Peter J. Porter for Plaintiff and Appellant.
Michael F. Obrand and David L. Krogh for Defendants and Respondents Coldwell Banker and Arlene Simmons.
Harbin & McCarron, Bruce A. Harbin and Richard H. Coombs, Jr., for Defendants and Respondents Beneficial Services, Inc., etc., and Jane Taggart-Richardson.
Amy Harchol bought an old dilapidated house intending to tear it down and build a new house on the property. Almost five years later, after the house was “red-tagged” by the City of Tustin (the City) and demolished, Harchol sued the seller and the real estate agents for fraud alleging they had failed to adequately disclose the condition of the house. At the beginning of trial, the court ruled that because Civil Code section 3343 was the exclusive measure of damages for fraud in the purchase of real estate, Harchol could not introduce evidence of damages not relating to the difference between the value of the property at the time of purchase and what Harchol paid for the property. In view of that limitation, Harchol conceded she had no damages and made no opening statement. The court granted nonsuit for the defendants. On appeal, Harchol contends she was improperly precluded from introducing evidence of her damages. We affirm the judgment.
FACTS
On February 7, 1997, Harchol bought a residential property located in the historic area of the City from Bonnie Masters Gimbel for $114,000. Gimbel was represented in the transaction by Arlene Simmons and Coldwell Banker Residential Brokerage Company, and Harchol was represented by Jane Taggert-Richardson and Beneficial Services, Inc., doing business as RE/Max Real Estate Services (hereafter sometimes collectively referred to as the defendants).

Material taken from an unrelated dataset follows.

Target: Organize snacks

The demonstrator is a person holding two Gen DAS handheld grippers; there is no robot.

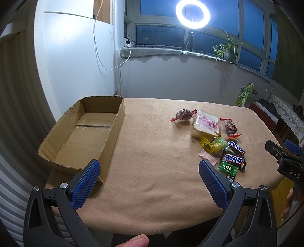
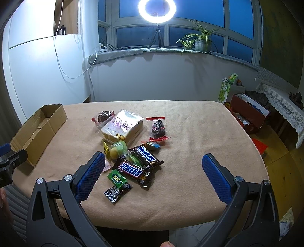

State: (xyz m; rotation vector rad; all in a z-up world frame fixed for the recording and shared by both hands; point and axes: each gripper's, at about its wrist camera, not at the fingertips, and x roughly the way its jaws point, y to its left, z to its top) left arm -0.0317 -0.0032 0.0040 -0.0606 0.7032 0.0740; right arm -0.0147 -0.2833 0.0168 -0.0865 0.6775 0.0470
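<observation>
A pile of snacks lies on the tan tablecloth [image 2: 190, 133]: two Snickers bars [image 2: 131, 170] [image 1: 233, 159], a wrapped bread pack [image 2: 123, 125] [image 1: 206, 126], a green candy [image 2: 116, 178], a black candy [image 2: 116, 191], a yellow-green bag [image 2: 117, 150] and two dark red-wrapped sweets [image 2: 158, 128]. An open, empty cardboard box [image 1: 81, 136] [image 2: 38, 131] sits at the table's left. My left gripper [image 1: 149, 167] is open and empty above the near edge, between box and pile. My right gripper [image 2: 153, 161] is open and empty just over the pile's near side.
The table's near edge is right below both grippers. A ring light [image 2: 156, 8] and a potted plant [image 2: 200, 40] stand on the windowsill behind. Boxes and a lace-covered shelf [image 2: 281, 102] stand on the floor at the right.
</observation>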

The house on the property was built around 1919. Although designated a historical structure, it was in very bad shape. Harchol purchased the house in “As-Is condition,” advising the realtors she intended to tear down the original structure and build a new house. The transfer disclosure statement received by Harchol contained the following inspection disclosure by the seller’s agent: “Agent recommends physical, geological [and] structural inspections. Home needs major repairs. Built in 1919. Sold ‘As-Is.’ No repairs, warranties or termite work to be done by Seller. Consult with Tustin City Hall for information re permits, expansion etc. In Historic area.” The transfer disclosure statement also contained the following inspection disclosure by the buyer’s agent: “Property is very old and needs extensive repairs, work, [and] updating. Buyers are encouraged to get [third-]party professional inspectors as to the extent and condition of the property.” Apparently, Harchol never had the property inspected.

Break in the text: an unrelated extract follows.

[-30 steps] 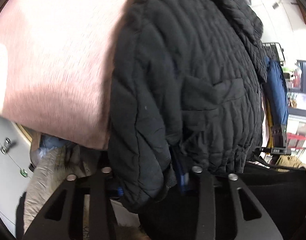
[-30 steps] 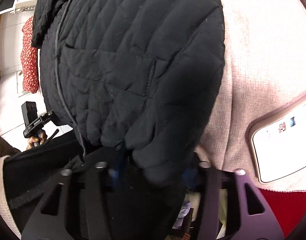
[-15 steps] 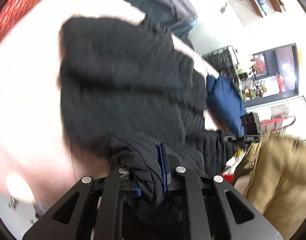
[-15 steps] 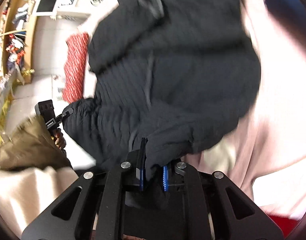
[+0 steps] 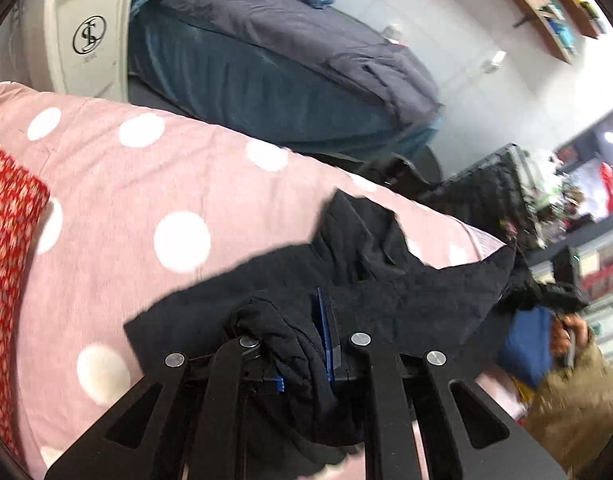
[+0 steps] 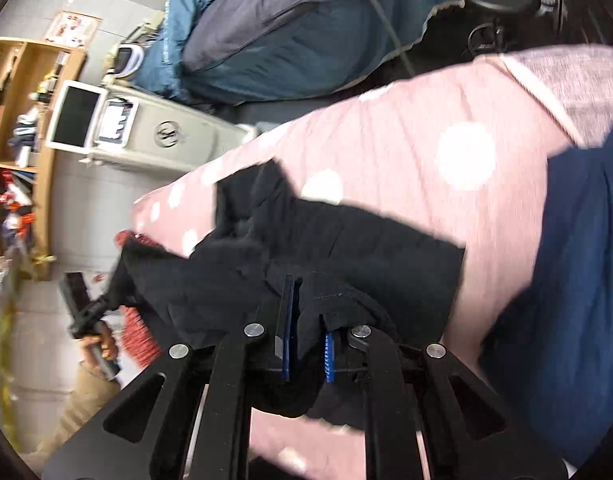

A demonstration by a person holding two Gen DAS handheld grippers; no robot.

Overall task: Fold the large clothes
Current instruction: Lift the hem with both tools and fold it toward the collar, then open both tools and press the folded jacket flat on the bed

On December 17, 2001, Harchol filed this action against the defendants for fraud. Her complaint specifically alleged she bought the property intending to build a new “two-story historic reproduction home” on the property and demolish the existing house upon its completion. From 1997 through the summer of 1999, she worked on drawings for the City’s approval. From the summer of 1999 until January 2001, she worked with architects, and she submitted building plans to the City in February. In April 2001, the City inspected the existing house, declared it unsafe to use as a dwelling because it had greater than 75 percent structural damage, and “red-tagged” it.

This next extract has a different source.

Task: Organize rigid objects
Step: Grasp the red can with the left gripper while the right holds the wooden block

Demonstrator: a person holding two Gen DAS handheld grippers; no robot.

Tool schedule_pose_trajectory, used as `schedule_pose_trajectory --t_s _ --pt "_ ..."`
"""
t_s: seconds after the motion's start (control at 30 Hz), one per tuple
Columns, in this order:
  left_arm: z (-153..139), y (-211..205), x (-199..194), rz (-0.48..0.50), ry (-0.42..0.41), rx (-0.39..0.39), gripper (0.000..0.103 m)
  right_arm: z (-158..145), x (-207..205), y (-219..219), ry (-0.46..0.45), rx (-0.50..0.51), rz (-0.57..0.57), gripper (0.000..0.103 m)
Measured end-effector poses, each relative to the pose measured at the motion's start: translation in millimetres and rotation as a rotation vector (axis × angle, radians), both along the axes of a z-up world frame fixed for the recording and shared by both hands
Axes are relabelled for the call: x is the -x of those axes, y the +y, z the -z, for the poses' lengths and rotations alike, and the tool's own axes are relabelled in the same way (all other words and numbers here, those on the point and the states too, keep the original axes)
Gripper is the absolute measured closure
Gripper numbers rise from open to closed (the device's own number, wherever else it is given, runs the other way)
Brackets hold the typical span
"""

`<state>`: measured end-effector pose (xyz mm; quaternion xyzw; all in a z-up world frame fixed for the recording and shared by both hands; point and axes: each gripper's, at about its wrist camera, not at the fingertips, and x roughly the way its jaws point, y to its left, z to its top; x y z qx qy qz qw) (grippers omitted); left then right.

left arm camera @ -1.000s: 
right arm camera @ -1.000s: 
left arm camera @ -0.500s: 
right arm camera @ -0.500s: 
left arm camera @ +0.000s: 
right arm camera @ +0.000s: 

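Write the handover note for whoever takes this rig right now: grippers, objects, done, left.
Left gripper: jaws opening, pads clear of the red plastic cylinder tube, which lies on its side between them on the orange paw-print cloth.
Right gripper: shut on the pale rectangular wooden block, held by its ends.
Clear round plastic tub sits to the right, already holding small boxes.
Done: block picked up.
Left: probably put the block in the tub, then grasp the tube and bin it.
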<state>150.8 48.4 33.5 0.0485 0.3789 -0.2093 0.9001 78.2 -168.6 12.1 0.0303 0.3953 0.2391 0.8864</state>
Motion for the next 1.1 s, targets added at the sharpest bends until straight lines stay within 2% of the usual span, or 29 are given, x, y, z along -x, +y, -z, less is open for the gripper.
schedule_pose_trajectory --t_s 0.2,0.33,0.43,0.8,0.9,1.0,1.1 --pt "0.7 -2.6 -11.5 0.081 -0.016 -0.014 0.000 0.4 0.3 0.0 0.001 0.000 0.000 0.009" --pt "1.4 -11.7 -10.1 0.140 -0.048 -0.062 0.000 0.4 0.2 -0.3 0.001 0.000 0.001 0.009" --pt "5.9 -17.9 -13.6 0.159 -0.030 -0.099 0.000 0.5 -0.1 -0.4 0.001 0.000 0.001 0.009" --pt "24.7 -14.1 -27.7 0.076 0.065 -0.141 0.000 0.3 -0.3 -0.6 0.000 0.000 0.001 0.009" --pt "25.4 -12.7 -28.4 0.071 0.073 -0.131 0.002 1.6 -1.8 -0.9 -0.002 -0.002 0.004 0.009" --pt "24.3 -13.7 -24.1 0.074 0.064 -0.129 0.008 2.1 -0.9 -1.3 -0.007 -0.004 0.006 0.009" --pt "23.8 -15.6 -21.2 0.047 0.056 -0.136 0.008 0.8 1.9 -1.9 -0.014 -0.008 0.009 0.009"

The City filed criminal code enforcement and civil nuisance actions against Harchol. In May 2002, Harchol and the City entered into a stipulated judgment in the nuisance action pursuant to which Harchol was to rehabilitate the existing house and make it habitable by certain deadlines. She failed to abide by the judgment, and ultimately the house was demolished by the City.[1]
Harchol’s single fraud cause of action alleged when she purchased the property, the defendants “failed to disclose known, preexisting, significant structural defects requiring substantial repairs on the foundation, wall[s] and roof framing systems . . . .” Harchol alleged the damages she had suffered as a result of the fraud included: the loss of use of the house due to its being condemned by the City, the costs of defending herself in the civil and criminal actions brought against her by the City, and costs to repair the house. The defendants’ motions for summary judgment, brought primarily on the grounds the statute of limitations had run, were denied and the matter proceeded to trial.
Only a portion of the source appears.